EXERCISE BRIEF =
Below are some records. Return exactly the lines from the one containing "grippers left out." through the one containing "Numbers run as", both included, and only those.

[Data records]
□ □ □ □ □ □ □

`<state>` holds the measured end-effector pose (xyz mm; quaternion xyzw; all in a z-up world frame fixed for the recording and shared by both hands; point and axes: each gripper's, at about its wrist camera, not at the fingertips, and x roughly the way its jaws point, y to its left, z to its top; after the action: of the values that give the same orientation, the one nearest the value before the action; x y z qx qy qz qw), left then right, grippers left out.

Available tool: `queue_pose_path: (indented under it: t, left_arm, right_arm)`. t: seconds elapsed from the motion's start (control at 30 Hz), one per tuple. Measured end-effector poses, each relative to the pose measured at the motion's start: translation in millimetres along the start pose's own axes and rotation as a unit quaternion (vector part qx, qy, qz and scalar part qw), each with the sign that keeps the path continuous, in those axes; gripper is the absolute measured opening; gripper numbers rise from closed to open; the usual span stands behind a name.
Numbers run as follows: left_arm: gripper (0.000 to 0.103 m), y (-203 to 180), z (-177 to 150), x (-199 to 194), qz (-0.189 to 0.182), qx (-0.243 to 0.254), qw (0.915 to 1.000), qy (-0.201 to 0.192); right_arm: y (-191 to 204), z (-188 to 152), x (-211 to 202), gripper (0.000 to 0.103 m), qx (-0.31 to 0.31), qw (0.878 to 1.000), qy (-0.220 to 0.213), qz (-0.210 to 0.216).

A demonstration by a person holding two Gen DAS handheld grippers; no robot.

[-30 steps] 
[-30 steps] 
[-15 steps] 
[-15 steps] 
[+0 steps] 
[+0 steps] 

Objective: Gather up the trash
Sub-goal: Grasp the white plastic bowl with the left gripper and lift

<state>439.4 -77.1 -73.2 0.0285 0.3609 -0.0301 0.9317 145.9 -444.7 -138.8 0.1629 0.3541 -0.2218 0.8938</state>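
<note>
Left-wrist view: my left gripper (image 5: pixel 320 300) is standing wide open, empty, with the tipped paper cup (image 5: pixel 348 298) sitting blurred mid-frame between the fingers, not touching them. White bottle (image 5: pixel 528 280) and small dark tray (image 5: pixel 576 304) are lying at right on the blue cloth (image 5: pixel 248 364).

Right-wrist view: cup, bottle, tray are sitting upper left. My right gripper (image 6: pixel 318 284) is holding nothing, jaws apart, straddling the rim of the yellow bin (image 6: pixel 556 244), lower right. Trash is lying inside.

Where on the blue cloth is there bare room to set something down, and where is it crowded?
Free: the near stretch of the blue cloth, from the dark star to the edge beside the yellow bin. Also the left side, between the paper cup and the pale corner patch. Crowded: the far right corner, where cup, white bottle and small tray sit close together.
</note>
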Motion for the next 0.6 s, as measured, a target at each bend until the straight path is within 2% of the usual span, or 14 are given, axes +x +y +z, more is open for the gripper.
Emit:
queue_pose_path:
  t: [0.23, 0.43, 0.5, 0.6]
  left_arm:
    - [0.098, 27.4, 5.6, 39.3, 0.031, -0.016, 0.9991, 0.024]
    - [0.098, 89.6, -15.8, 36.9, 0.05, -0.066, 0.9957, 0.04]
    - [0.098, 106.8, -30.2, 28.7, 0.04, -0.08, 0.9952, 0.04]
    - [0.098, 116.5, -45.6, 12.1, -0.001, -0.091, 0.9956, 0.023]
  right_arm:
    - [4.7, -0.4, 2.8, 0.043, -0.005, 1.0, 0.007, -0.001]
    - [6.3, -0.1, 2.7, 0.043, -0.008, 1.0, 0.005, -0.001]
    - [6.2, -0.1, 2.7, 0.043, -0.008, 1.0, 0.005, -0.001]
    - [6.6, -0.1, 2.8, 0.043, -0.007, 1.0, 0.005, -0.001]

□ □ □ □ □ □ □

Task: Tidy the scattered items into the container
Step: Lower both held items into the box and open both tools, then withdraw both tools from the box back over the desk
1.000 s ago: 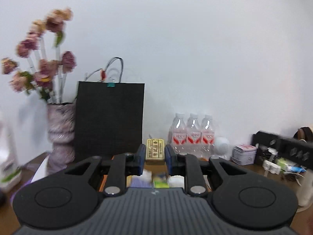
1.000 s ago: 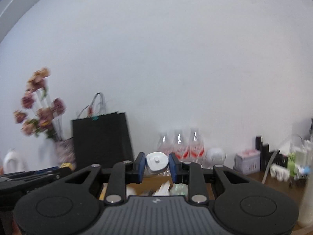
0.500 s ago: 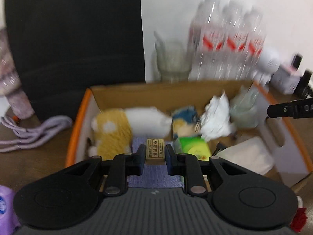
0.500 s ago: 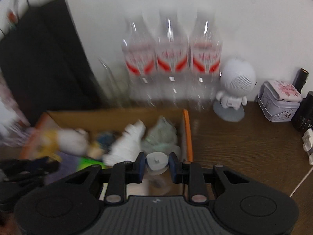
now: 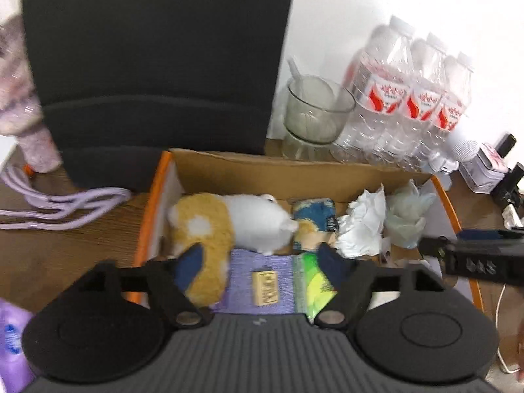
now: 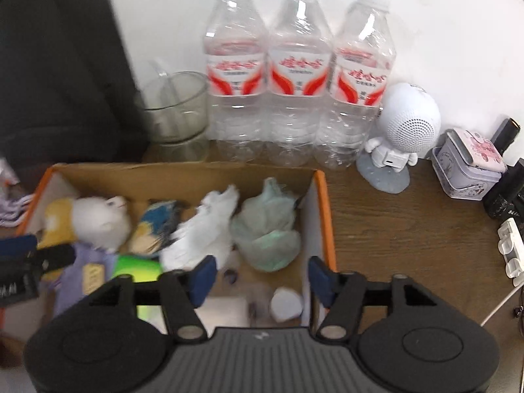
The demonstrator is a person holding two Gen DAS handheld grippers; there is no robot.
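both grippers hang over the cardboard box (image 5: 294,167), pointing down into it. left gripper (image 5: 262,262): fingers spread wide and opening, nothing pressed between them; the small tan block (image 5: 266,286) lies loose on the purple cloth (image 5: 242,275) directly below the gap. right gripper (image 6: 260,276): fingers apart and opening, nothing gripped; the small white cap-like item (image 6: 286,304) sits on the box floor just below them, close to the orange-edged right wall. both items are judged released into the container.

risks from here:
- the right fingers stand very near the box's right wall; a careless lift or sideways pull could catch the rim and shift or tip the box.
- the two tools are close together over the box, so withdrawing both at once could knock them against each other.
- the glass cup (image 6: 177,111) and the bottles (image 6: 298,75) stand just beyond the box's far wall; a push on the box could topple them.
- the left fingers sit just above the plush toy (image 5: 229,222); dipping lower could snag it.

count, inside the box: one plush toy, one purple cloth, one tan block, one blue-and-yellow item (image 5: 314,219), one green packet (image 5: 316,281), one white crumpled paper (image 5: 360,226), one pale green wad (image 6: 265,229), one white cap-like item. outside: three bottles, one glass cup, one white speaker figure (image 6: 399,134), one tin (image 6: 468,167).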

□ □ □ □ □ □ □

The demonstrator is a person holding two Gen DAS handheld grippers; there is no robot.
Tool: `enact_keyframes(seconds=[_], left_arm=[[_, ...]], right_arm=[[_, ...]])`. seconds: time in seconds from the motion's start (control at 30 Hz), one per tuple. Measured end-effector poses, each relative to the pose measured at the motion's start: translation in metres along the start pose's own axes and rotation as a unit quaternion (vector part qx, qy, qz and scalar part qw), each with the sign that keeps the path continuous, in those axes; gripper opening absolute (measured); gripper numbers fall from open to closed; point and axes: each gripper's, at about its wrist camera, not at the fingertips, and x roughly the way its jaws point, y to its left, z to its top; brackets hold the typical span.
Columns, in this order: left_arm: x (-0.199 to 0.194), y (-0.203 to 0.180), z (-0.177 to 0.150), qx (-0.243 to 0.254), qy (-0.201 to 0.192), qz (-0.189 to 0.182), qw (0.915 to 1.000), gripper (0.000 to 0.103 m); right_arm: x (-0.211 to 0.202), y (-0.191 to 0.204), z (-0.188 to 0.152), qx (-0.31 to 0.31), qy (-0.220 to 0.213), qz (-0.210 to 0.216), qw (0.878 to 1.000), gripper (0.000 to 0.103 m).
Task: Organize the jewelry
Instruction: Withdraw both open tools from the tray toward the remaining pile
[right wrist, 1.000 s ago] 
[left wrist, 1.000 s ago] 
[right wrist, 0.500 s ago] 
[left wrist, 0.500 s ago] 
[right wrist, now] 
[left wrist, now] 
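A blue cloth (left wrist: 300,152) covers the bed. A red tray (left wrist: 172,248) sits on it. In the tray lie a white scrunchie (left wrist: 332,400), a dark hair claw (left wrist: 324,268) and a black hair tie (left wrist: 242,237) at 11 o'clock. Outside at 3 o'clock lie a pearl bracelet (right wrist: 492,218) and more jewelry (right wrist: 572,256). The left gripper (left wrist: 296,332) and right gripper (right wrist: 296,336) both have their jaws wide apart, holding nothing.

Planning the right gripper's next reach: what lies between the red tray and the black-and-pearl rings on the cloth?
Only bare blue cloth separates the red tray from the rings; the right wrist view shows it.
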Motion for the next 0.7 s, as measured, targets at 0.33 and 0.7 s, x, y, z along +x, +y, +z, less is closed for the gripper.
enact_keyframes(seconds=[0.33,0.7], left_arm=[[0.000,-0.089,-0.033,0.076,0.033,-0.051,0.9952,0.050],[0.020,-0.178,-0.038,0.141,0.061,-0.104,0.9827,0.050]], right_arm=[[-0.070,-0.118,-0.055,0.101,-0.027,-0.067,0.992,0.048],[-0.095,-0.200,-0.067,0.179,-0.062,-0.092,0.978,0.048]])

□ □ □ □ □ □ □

TASK SOLUTION =
`<state>` holds the measured end-effector pose (xyz mm; quaternion xyzw; all in a z-up world frame fixed for the recording and shared by both hands; point and axes: each gripper's, at about its wrist camera, not at the fingertips, and x roughly the way its jaws point, y to its left, z to its top; after the action: of the values that give the same orientation, the one nearest the value before the action; x y z qx qy qz qw), left then right, grippers left out.

Available tool: `queue_pose_path: (indented under it: t, left_arm, right_arm)`. t: seconds elapsed from the motion's start (control at 30 Hz), one per tuple. Measured end-effector poses, each relative to the pose measured at the motion's start: translation in millimetres along the start pose's own axes and rotation as a unit quaternion (vector part qx, qy, qz and scalar part qw), each with the sign that keeps the path continuous, in those axes; gripper is the absolute measured opening; gripper numbers rise from closed to open; the usual span stands behind a name.
Numbers run as follows: left_arm: gripper (0.000 to 0.103 m), y (-203 to 180), z (-177 to 150), x (-199 to 194), qz (-0.189 to 0.182), qx (-0.243 to 0.254), qw (0.915 to 1.000), qy (-0.201 to 0.192); right_arm: y (-191 to 204), z (-188 to 152), x (-211 to 202), gripper (0.000 to 0.103 m), qx (-0.31 to 0.31), qw (0.878 to 1.000), qy (-0.220 to 0.213), qz (-0.210 to 0.216).

What precedes this is the full answer.